Work required: The required output is an exact restatement of the lines, starting with the one that contains "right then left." and finishing with the last line of the listing. It contains no pictures.

Data: Begin

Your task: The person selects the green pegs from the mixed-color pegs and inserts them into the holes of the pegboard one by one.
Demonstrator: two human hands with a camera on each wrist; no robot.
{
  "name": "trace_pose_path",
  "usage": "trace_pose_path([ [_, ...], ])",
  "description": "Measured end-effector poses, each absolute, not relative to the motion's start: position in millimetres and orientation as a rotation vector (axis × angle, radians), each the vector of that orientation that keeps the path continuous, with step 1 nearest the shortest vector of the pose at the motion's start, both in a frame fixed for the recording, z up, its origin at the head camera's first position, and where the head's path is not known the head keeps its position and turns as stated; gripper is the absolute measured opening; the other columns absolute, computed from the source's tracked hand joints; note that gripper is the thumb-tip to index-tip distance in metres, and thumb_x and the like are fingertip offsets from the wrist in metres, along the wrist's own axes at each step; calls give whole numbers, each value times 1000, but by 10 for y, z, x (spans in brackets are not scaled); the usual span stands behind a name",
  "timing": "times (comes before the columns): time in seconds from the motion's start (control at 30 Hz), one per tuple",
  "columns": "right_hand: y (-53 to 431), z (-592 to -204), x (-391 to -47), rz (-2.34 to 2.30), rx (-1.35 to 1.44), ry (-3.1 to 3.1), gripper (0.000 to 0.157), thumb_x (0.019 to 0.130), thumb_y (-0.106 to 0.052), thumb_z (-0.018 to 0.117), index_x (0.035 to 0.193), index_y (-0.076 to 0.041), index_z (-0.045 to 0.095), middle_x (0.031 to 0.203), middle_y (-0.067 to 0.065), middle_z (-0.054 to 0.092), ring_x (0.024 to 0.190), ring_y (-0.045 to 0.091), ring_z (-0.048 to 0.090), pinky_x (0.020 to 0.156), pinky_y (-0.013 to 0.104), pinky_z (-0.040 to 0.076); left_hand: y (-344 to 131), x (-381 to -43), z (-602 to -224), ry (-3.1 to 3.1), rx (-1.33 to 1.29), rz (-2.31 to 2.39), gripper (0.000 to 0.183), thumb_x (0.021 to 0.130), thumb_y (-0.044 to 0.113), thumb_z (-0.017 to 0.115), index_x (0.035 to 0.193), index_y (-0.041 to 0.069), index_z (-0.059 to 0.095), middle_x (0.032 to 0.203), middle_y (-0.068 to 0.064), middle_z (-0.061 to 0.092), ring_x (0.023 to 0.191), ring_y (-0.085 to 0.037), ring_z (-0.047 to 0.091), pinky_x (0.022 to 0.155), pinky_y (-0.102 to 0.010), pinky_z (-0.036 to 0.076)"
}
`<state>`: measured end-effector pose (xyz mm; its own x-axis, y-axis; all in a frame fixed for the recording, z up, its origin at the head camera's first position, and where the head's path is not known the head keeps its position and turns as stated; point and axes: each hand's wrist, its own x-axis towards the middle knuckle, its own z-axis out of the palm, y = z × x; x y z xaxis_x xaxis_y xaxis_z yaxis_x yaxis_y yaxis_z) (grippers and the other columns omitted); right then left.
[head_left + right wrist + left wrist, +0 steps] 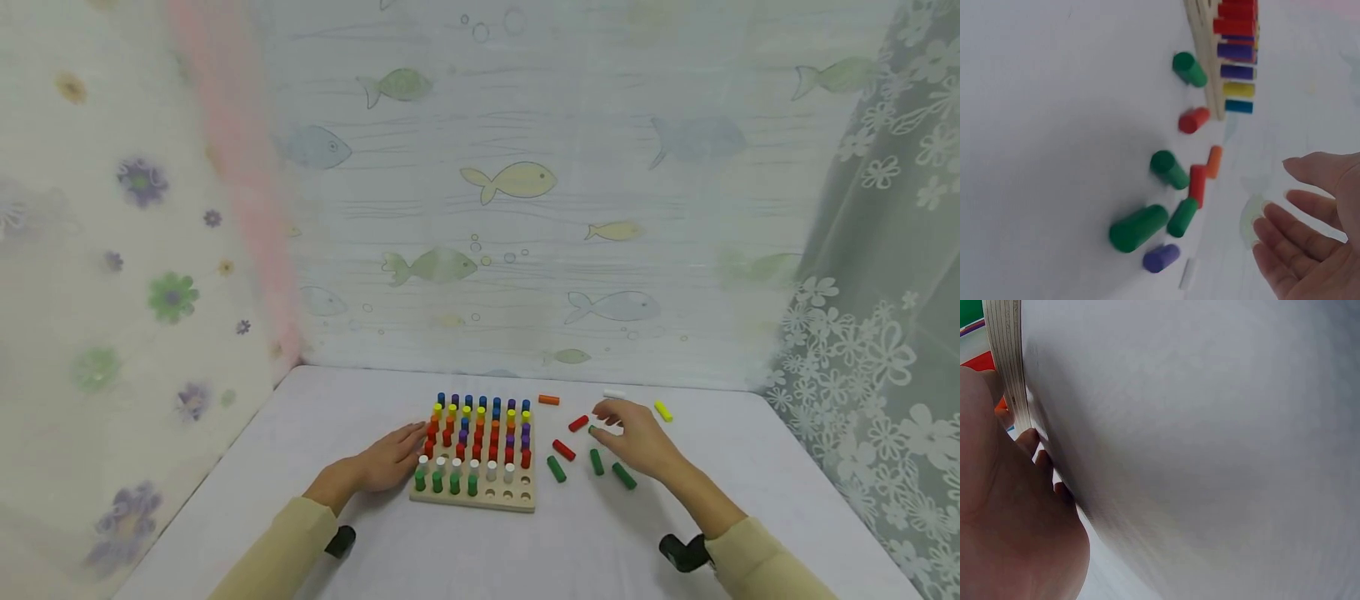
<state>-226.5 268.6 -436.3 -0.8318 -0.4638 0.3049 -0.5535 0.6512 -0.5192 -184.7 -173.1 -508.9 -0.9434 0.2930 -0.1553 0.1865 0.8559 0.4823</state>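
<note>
A wooden pegboard (474, 502) stands on the white table, filled with rows of coloured pegs; several holes at its front right hold none. My left hand (390, 460) rests at the board's left side, and in the left wrist view its fingers (1027, 442) touch the edge. Over the loose pegs to the right hovers my right hand (633, 435), thumb and fingers apart with nothing between them. Beneath it a green peg (1182, 217) lies near a red peg (1197, 185). A purple peg (1161, 257) shows in the right wrist view but is hidden in the head view.
More green pegs (623, 475) and a red peg (564, 450) lie right of the board. Farther back are an orange peg (549, 400), a white peg (613, 394) and a yellow peg (663, 411). A fish-printed curtain (510, 250) hangs behind the table.
</note>
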Motion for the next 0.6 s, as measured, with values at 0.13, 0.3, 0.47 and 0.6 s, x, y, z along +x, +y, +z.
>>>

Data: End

Result:
`<state>`: measured end-effector pose (xyz mm; its own x-axis, y-axis; all in a frame fixed for the recording, z up, its origin at the head camera's first position, and where the head's path is not known the head keeps its position and turns as stated; point and axes: each hand's wrist, its own x-axis towards the middle knuckle, its own z-axis out of the palm, y = z × x; x y z xaxis_x xaxis_y xaxis_z yaxis_x yaxis_y yaxis_z) (grippers and the other columns omitted); right then left.
[head_left + right wrist + left wrist, +0 steps] 
<state>-226.5 268.6 -436.3 -0.8318 -0.4638 0.3049 -0.5535 0.6512 -0.5192 -184.7 -173.1 -508.9 -0.9434 0.2930 -0.1553 0.1865 0.8559 0.4823</state>
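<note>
A wooden pegboard (474, 502) stands on the white table, filled with rows of coloured pegs; several holes at its front right hold none. My left hand (390, 460) rests at the board's left side, and in the left wrist view its fingers (1027, 442) touch the edge. Over the loose pegs to the right hovers my right hand (633, 435), thumb and fingers apart with nothing between them. Beneath it a green peg (1182, 217) lies near a red peg (1197, 185). A purple peg (1161, 257) shows in the right wrist view but is hidden in the head view.
More green pegs (623, 475) and a red peg (564, 450) lie right of the board. Farther back are an orange peg (549, 400), a white peg (613, 394) and a yellow peg (663, 411). A fish-printed curtain (510, 250) hangs behind the table.
</note>
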Motion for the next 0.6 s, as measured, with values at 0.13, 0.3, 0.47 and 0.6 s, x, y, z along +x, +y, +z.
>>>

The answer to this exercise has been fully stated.